** Material supplied **
● ● ● ●
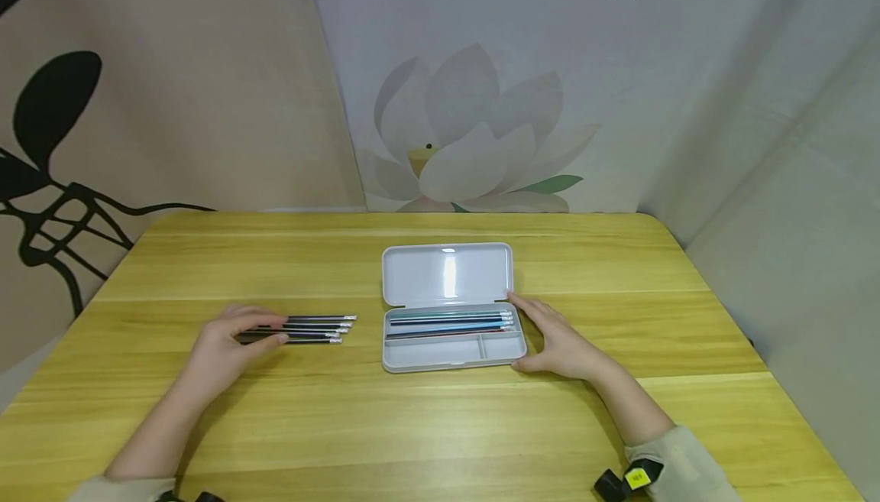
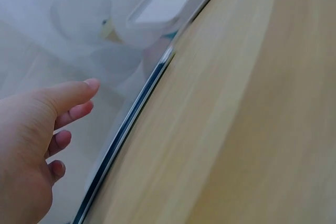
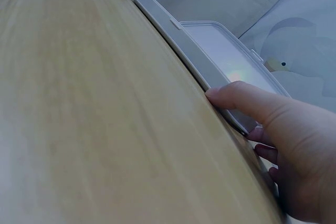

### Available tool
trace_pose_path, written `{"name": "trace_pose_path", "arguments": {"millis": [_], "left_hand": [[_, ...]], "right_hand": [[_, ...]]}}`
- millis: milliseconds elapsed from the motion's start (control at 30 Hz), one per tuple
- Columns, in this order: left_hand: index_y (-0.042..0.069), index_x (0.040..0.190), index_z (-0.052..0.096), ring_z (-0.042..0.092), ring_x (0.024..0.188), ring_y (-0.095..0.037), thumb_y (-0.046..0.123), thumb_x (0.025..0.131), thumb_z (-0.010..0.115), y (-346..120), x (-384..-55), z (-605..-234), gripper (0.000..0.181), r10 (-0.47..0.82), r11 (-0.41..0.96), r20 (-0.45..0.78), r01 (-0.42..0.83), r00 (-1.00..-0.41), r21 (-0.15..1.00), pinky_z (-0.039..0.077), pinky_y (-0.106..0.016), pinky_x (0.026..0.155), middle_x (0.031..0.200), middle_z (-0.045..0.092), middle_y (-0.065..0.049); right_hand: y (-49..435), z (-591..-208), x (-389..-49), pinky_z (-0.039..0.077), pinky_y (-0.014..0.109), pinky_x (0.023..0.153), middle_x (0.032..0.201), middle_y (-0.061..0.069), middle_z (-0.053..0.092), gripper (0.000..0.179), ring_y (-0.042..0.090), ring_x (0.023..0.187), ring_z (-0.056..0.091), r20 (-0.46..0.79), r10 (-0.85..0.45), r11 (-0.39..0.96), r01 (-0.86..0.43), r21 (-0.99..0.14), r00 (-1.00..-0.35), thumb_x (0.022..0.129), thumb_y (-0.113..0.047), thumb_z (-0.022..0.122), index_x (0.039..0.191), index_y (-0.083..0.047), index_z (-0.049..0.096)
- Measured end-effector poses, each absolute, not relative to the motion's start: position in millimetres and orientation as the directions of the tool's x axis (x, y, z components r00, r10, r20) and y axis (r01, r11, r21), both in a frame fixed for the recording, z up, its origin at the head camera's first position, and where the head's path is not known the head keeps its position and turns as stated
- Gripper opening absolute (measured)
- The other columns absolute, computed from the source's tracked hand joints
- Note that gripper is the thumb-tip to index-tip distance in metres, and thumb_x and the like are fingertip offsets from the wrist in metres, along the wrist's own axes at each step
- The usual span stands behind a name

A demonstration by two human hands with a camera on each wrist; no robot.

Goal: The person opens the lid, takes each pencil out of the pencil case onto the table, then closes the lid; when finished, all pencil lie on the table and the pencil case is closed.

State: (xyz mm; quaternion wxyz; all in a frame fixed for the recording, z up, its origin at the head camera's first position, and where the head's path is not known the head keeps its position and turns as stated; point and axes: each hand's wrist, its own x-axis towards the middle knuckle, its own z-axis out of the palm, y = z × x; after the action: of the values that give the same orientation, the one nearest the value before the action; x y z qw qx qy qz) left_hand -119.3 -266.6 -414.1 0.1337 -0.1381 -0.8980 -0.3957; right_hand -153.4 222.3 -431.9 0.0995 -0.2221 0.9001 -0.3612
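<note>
A white pencil case (image 1: 429,362) lies on the table with its lid (image 1: 419,276) raised at the back. Several pencils (image 1: 447,324), blue and dark, lie side by side in its long compartment. My right hand (image 1: 560,345) holds the case's right end, thumb at the front corner and fingers toward the back one. Left of the case is a row of several dark pencils (image 1: 316,331) with white eraser ends pointing right. Over their left ends is my left hand (image 1: 223,349), thumb and fingers parted on either side. In the left wrist view, that hand (image 2: 31,129) appears beside the pencils, its fingers loosely bent.
The case's small front compartments (image 1: 502,345) hold nothing visible. The wooden table (image 1: 412,433) runs back to a printed curtain (image 1: 481,120) with a lotus pattern. Black wrist cameras sit at both sleeves, one with a yellow label (image 1: 638,477).
</note>
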Motion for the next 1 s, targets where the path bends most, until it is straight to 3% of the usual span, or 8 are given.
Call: {"name": "trace_pose_path", "arguments": {"millis": [400, 700, 1000], "left_hand": [[0.009, 0.099, 0.075, 0.054, 0.1, -0.02, 0.012, 0.078, 0.08, -203, -127, -416, 0.022, 0.263, 0.557, 0.31, 0.406, -0.914, 0.724, 0.043, -0.041, 0.086, 0.103, 0.067, 0.0], [0.008, 0.099, 0.075, 0.054, 0.092, -0.018, 0.012, 0.078, 0.08, -165, -137, -418, 0.022, 0.372, 0.484, 0.317, 0.473, -0.873, 0.736, 0.046, -0.036, 0.075, 0.101, 0.069, 0.002], [0.009, 0.098, 0.075, 0.053, 0.089, -0.018, 0.014, 0.08, 0.079, -139, -148, -416, 0.02, 0.44, 0.467, 0.292, 0.494, -0.85, 0.733, 0.045, -0.036, 0.073, 0.099, 0.069, 0.005]], "right_hand": [[222, -431, -153, 0.021, 0.065, 0.102, 0.151, 0.013, 0.029, 0.103, 0.039, 0.136, 0.023, -0.021, -0.471, 0.642, -0.327, -0.693, -0.882, 0.068, -0.029, 0.085, 0.152, -0.025, 0.025], [223, -431, -155, 0.021, 0.064, 0.103, 0.15, 0.012, 0.031, 0.103, 0.038, 0.136, 0.025, -0.002, -0.48, 0.638, -0.347, -0.687, -0.877, 0.068, -0.029, 0.085, 0.152, -0.023, 0.026], [223, -432, -155, 0.021, 0.064, 0.103, 0.151, 0.012, 0.03, 0.103, 0.038, 0.137, 0.023, -0.016, -0.478, 0.64, -0.336, -0.691, -0.878, 0.069, -0.031, 0.085, 0.152, -0.025, 0.025]]}}
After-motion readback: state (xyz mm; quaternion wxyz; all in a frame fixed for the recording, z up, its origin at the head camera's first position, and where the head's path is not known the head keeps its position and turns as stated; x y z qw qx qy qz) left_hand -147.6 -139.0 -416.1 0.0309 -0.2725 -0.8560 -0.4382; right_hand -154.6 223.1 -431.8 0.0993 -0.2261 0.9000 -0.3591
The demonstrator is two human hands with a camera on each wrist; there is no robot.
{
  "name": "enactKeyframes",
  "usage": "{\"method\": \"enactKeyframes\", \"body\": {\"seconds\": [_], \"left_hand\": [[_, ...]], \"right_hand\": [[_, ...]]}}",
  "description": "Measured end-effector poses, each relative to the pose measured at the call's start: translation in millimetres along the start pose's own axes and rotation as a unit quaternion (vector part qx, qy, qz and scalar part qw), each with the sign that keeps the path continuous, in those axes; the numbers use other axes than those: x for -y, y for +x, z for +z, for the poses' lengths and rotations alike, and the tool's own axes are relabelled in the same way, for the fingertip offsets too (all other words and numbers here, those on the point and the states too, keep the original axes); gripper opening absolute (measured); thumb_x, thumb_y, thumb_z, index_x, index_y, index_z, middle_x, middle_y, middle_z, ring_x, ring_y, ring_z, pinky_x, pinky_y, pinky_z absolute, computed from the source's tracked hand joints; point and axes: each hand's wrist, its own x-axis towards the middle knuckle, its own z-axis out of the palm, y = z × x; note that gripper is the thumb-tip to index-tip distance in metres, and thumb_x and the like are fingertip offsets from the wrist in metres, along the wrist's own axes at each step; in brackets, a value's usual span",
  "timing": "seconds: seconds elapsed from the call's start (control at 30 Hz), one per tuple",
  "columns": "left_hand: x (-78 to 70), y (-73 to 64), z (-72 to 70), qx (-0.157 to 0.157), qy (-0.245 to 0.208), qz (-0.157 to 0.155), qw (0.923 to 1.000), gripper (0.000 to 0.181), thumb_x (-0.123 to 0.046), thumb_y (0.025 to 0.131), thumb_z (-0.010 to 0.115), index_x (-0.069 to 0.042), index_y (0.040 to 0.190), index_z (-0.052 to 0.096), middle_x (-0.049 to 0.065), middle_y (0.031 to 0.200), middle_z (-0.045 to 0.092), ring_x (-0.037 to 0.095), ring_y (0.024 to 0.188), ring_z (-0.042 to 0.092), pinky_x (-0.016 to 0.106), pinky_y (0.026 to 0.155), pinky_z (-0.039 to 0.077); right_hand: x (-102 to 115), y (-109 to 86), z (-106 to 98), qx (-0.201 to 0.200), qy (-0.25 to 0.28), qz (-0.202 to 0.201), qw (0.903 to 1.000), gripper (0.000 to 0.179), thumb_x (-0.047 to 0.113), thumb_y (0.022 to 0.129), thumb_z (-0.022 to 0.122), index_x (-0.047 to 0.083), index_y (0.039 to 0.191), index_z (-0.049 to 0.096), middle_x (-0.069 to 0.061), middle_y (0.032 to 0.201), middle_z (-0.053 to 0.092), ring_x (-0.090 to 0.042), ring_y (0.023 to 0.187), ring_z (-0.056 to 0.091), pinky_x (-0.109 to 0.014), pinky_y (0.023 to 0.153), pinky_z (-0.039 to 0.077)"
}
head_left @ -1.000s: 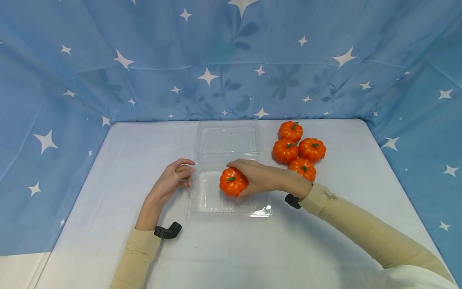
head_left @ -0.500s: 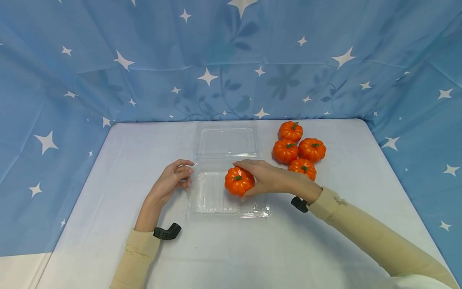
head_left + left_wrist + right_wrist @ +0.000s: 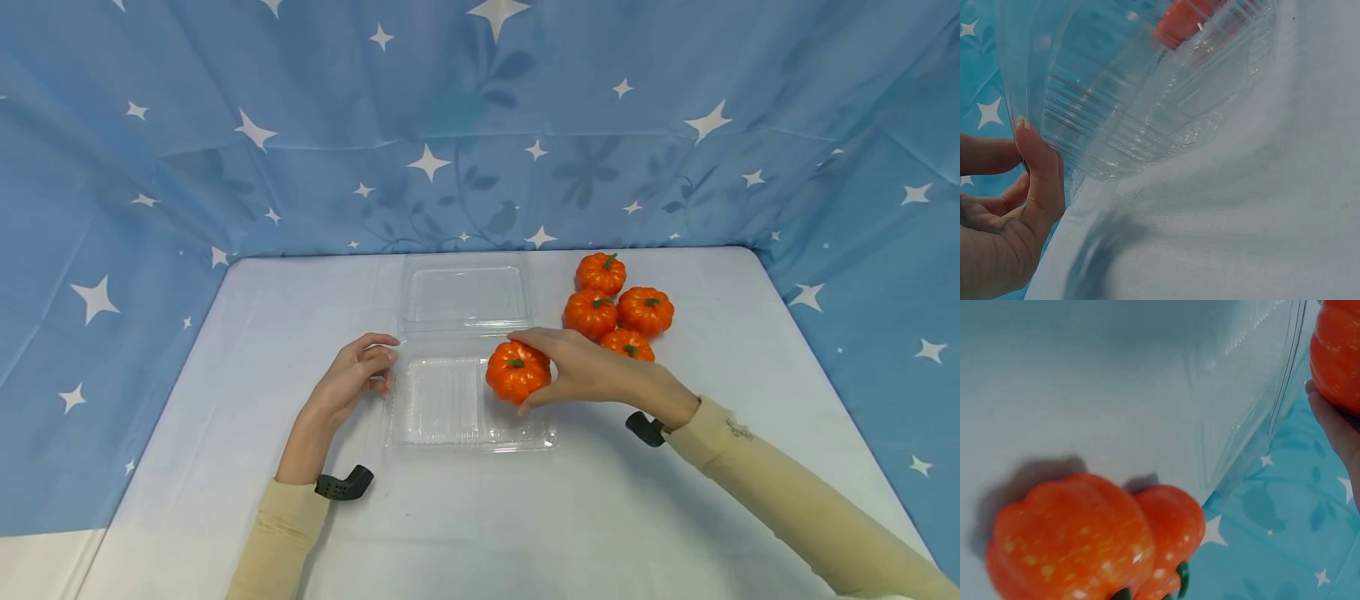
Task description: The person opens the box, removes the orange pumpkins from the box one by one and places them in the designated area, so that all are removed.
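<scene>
My right hand (image 3: pixel 573 367) grips a small orange pumpkin (image 3: pixel 517 372) with a green stem, over the right part of the clear plastic container (image 3: pixel 435 437). Part of that pumpkin (image 3: pixel 1338 356) and a few fingers show at the right edge of the right wrist view. At the container's left side, my left hand (image 3: pixel 356 375) pinches the rim between thumb and fingers, as the left wrist view shows the thumb (image 3: pixel 1038 156) against the plastic. The hinged lid (image 3: pixel 467 296) lies folded back behind the base.
Several more orange pumpkins (image 3: pixel 647 312) sit clustered on the white table (image 3: pixel 465 525), right of the container. A blue curtain (image 3: pixel 315 125) with white stars hangs behind and beside the table.
My right hand has carried the pumpkin rightward over the container, from near its middle to its right part. The left hand stays at the rim.
</scene>
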Motion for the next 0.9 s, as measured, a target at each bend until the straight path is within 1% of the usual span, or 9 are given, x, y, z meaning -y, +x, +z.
{"method": "enactKeyframes", "body": {"seconds": [0.17, 0.33, 0.5, 0.63, 0.9], "left_hand": [[2.2, 0.5, -1.1, 0.002, -0.002, -0.002, 1.0, 0.041, -0.006, 0.105, 0.054, 0.009, 0.141, 0.042, 0.009, 0.085, 0.06, 0.015, 0.063, 0.056, 0.026, 0.054, 0.053], [2.3, 0.9, -0.7, 0.001, -0.004, -0.001, 1.0, 0.041, -0.006, 0.105, 0.054, 0.009, 0.141, 0.042, 0.008, 0.084, 0.06, 0.014, 0.063, 0.056, 0.025, 0.054, 0.052], [1.7, -0.6, -0.9, 0.0, -0.006, -0.002, 1.0, 0.039, -0.006, 0.105, 0.053, 0.008, 0.14, 0.042, 0.007, 0.083, 0.06, 0.013, 0.063, 0.056, 0.025, 0.054, 0.052], [1.8, -1.4, -1.4, 0.002, -0.008, -0.001, 1.0, 0.039, -0.005, 0.105, 0.053, 0.009, 0.14, 0.042, 0.007, 0.082, 0.06, 0.013, 0.062, 0.056, 0.025, 0.054, 0.052], [1.2, -0.9, -1.7, 0.002, -0.011, 0.003, 0.9999, 0.039, -0.004, 0.105, 0.053, 0.009, 0.14, 0.042, 0.007, 0.084, 0.059, 0.013, 0.062, 0.056, 0.025, 0.054, 0.052]], "right_hand": [[-7, -14.6, -2, -0.013, 0.007, 0.026, 0.9995, 0.095, 0.045, 0.076, 0.091, 0.004, 0.151, 0.047, -0.01, 0.144, 0.059, -0.029, 0.132, 0.057, -0.049, 0.105, 0.054], [-17, -28.8, -2, -0.044, 0.005, 0.038, 0.9983, 0.094, 0.049, 0.075, 0.09, 0.006, 0.149, 0.05, -0.01, 0.143, 0.06, -0.029, 0.131, 0.058, -0.052, 0.103, 0.054], [-21, -40.3, -8, -0.067, -0.002, 0.058, 0.9961, 0.094, 0.053, 0.075, 0.089, 0.008, 0.149, 0.051, -0.011, 0.144, 0.059, -0.03, 0.129, 0.058, -0.053, 0.101, 0.055], [-28, -45.1, -10, -0.084, -0.002, 0.067, 0.9942, 0.091, 0.051, 0.077, 0.089, 0.008, 0.147, 0.052, -0.012, 0.14, 0.061, -0.032, 0.127, 0.058, -0.055, 0.1, 0.055], [-49, -44.6, -7, -0.114, 0.0, 0.078, 0.9904, 0.09, 0.046, 0.078, 0.089, 0.002, 0.146, 0.051, -0.016, 0.135, 0.063, -0.035, 0.122, 0.061, -0.056, 0.101, 0.054]]}}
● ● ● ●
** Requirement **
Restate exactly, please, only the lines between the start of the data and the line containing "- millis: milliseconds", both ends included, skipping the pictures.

** Answer to this problem **
### Available tool
trace_pose_path, written `{"name": "trace_pose_path", "arguments": {"millis": [_], "left_hand": [[_, ...]], "right_hand": [[_, ...]]}}`
- millis: milliseconds elapsed from the motion's start (control at 30 Hz), one per tuple

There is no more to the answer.